- **Exercise brief**: Determine the number of lines below that contain "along". Write nothing but that number.

- **Provided material**:
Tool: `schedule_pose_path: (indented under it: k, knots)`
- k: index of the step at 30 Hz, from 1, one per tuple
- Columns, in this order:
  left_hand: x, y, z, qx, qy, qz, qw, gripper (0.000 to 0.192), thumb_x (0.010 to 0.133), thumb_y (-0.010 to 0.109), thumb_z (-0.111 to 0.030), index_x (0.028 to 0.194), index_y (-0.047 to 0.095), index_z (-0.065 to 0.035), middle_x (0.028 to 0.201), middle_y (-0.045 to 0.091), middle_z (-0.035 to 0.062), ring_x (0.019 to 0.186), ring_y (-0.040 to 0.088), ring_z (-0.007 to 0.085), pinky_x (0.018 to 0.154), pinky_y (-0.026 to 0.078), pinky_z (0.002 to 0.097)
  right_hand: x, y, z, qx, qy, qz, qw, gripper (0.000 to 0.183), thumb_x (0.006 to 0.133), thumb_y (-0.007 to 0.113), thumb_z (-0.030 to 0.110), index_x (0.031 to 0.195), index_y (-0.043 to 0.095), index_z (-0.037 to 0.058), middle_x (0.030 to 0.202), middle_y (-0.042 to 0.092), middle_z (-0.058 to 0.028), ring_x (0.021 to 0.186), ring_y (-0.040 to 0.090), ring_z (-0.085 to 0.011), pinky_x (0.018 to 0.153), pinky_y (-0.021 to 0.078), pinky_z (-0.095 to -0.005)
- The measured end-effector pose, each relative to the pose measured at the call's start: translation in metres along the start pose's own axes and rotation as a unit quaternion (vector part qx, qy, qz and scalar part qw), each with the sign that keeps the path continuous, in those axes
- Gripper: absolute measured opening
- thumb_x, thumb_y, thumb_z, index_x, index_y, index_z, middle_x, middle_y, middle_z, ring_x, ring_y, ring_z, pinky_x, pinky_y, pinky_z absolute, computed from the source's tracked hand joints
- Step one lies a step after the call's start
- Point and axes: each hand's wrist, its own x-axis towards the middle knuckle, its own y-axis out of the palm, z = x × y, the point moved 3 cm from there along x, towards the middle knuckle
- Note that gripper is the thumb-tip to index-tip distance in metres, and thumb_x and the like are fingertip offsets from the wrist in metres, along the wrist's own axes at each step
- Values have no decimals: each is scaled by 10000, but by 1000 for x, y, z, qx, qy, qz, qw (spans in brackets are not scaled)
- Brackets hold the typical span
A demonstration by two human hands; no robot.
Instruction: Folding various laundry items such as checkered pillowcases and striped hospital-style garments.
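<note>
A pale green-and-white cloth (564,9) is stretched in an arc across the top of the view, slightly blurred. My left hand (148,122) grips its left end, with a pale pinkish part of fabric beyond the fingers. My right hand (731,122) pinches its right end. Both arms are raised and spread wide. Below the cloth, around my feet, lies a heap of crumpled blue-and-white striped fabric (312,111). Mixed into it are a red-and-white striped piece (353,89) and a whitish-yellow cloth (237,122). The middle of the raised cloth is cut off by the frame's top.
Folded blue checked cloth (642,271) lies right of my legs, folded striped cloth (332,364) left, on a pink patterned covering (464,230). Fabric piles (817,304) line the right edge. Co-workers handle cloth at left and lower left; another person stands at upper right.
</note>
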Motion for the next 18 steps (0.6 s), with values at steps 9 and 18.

- **Written answer**: 3